Friday, 5 February 2016

Blackmans Gap Revisited

Summer holidays, and it's time to go back out to Blackmans for some exploring!

Eulamprus quoyii is as ubiquitous as ever 
Just before I saw this Eulamprus, I disturbed a pretty big red-bellied black snake (Pseudechis porphyriacus), so it's nice to know that in some places the RBBs are recovering from the cane toads and still getting to a decent size.

Because of all the rocks, clumped vegetation, and wood piles, Blackmans Gap is absolutely skink central. So far, I've seen Morethia taeniopleura, Carlia pectoralis, Carlia munda, Carlia schmeltzii, Eulamprus quoyii, and a couple Ctenotus. On this trip, however, I found a skink I hadn't previously come across. I think it is a male Carlia rubigo, but I am not sure. The 2015 edition of Wilson and Swann just has a question mark in the general area of Central Queensland, but AROD shows some scattered populations of rubigo in the area, so it could be possible for it to be rubigo. It could also be a juvenile male or a female of another species.

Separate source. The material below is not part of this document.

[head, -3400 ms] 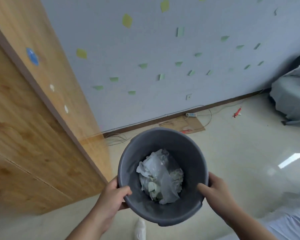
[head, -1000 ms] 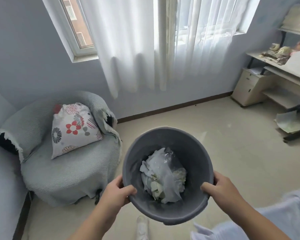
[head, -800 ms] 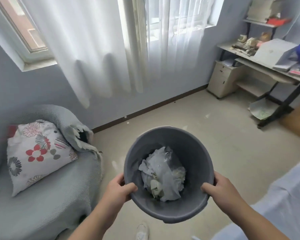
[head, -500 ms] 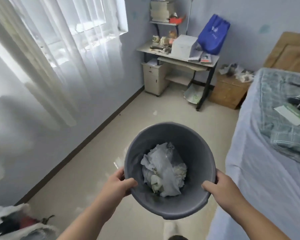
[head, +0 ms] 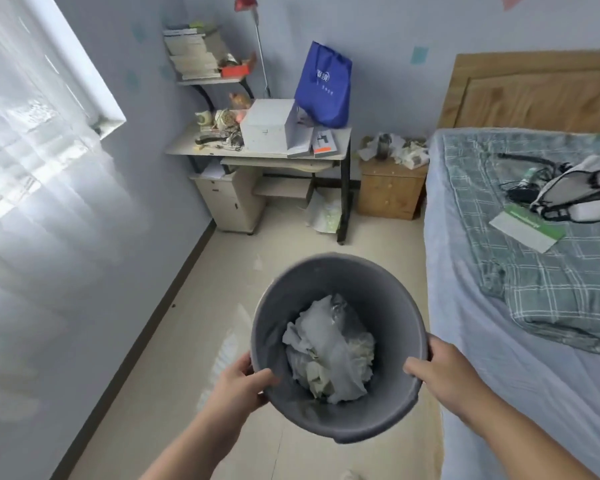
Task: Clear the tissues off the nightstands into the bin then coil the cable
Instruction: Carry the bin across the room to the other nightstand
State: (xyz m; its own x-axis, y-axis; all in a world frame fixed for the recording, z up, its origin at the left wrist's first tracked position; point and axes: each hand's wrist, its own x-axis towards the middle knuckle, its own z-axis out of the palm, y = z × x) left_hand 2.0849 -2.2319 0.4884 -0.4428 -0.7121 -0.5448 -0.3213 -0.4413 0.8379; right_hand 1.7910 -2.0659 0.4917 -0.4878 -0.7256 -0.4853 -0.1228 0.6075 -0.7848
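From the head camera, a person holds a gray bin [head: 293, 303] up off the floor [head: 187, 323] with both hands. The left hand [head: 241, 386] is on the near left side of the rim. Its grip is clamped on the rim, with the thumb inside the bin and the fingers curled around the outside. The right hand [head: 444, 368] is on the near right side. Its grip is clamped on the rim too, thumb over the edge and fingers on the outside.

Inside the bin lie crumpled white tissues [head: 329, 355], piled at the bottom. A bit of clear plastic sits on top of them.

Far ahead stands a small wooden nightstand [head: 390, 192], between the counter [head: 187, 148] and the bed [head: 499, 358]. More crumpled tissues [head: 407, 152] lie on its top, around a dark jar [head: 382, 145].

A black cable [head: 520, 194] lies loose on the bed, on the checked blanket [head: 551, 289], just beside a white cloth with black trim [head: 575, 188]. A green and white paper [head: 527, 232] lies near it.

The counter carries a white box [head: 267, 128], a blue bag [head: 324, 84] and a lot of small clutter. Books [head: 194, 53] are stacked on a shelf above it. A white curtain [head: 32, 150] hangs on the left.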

The sundew bowl at the waterfall is still going strong, with the coral fern (Dicranopteris linearis) making a comeback (yay!). The dry season really shows at the waterfall, with one arm of the stream being completely dry, and the waterfall only just going over. But there is still enough water to keep the sundews happy. 



Not at the sundew bowl. This is down at the main waterhole. The sundews here looked a bit rattier than the ones at the waterfall.



A couple of weeks later, I went back out for Australia Day, and explored further up the creek into the hills. It was a long trek, climbing up dry waterfalls and stuff, took about 3 hours (uphill) before I had to go home. Only took 20 minutes going back downhill though!
This area is a lot more 'rainforested' along the creek line, with a lot more permanent emergent trees. The vegetation along the main creek at the bottom of the hill is still rainforest-y, but very successional because floods keep washing away and damaging trees.
Away from the creek line, the habitat is a more typical wet sclerophyll/heath sort of composition. I still haven't managed to identify the Banksia species growing there, but I have confirmed that Astrotricha pterocarpa grows there.


It doesn't look it, but that rock face is pretty vertical with very few good safe foot and handholds. A brief heavy shower in the day wet everything to the point where water was trickling down the rock faces, which made it all the more fun to do in thongs.

Peperomia blanda

I had just been whinging about the lack of orchids when I turned around from taking photos and saw this really nice Cymbidium madidum on a bottlebrush. This is the first place locally I have seen this species growing wild, so that was really neat. This species has big long spikes of yellow and black flowers that smell like banana lollies.


Up on top of the dry waterfall was an even bigger clump of Cymbidium madidum, with bucketloads of ripening seed pods. This isn't even half of them! It's nice to know that there must obviously be more of them than what we saw.

Right after finding the madidum, I had wished that we would find some tongue orchid.  Wham bam thank you maam! Dockrillia linguiformes is one of my favourite native orchids. This patch is about a tenth of what was actually growing on the next rockface up from the madidum. And there was even more past that! It's a weird feeling to describe, when you find something that you read about and is supposedly hard to find in the wild just growing on anything, anywhere. Like you're somewhere really special.



My wishing powers worked again, this time for a type of pencil orchid, Dockrillia bowmanii. This was just a baby, and as we went up the creek, the plants grew in size and number. The stems branch in a really cool way, and hang off the sides of rocks in a messy clump.


Horseshoe Felt Fern (Pyrrosia confluens) also grows here, on rockfaces as a lithophyte and on trees epiphytically. I really like this fern species, just because it looks so unferny. 



I was surprised that we hadn't seen any Dendrobium orchids, but then my prayers were answered by Dendrobium gracilicaule. This was a pretty big clump, with heaps of old flower spikes. I'll have to go back in winter to try and see it in flower.



And to top it all off, some baby elkhorns (Platycerium superbum)!




I'm not actually sure that the plant above is Astrotricha pterocarpa, but the other Astrotricha species that occur locally don't have leaves like that. So who knows anymore. I just think these plants are cool. They are in the same family as umbrella trees, which usually have pretty nifty leaves, but Astrotricha has boring leaves. Astrotricha turns into a big shrubby tree thing with a central stem, and then the flowers come out of the top and in a big spike (technically a panicle) and then the plant dies! It's just different to the things it is related to.

Now that I know about this cool little section, I'm definitely coming back in winter to explore, as the orchids should be flowering by then. I also found some terrestrial orchids, but they are impossible to identify without flowers so that should be good too.